§ **Task to complete**
Please return each line of the listing exactly as given.
--- START ---
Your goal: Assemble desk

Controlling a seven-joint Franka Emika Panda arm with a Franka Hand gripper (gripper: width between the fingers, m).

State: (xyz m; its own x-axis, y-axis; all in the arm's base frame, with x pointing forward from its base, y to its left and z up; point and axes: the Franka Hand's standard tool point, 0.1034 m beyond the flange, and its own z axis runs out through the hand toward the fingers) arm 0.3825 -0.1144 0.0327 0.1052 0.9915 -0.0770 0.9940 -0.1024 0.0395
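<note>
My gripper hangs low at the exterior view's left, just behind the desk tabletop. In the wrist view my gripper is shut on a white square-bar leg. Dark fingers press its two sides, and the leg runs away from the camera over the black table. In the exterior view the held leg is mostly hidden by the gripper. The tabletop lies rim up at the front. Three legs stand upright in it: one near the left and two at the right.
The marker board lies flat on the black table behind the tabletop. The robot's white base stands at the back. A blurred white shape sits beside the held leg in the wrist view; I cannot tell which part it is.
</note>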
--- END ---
§ **Answer box**
Your goal: Assemble desk

Controlling a seven-joint Franka Emika Panda arm with a Franka Hand gripper (gripper: width between the fingers, m).

State: (xyz m; its own x-axis, y-axis; all in the arm's base frame, with x pointing forward from its base, y to its left and z up; point and axes: the Franka Hand's standard tool point, 0.1034 m beyond the flange, and its own z axis runs out through the hand toward the fingers) arm 0.3825 -0.1144 0.0327 0.1052 0.9915 -0.0770 0.9940 -0.1024 0.0395
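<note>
My gripper hangs low at the exterior view's left, just behind the desk tabletop. In the wrist view my gripper is shut on a white square-bar leg. Dark fingers press its two sides, and the leg runs away from the camera over the black table. In the exterior view the held leg is mostly hidden by the gripper. The tabletop lies rim up at the front. Three legs stand upright in it: one near the left and two at the right.
The marker board lies flat on the black table behind the tabletop. The robot's white base stands at the back. A blurred white shape sits beside the held leg in the wrist view; I cannot tell which part it is.
</note>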

The exercise has been carried out completely.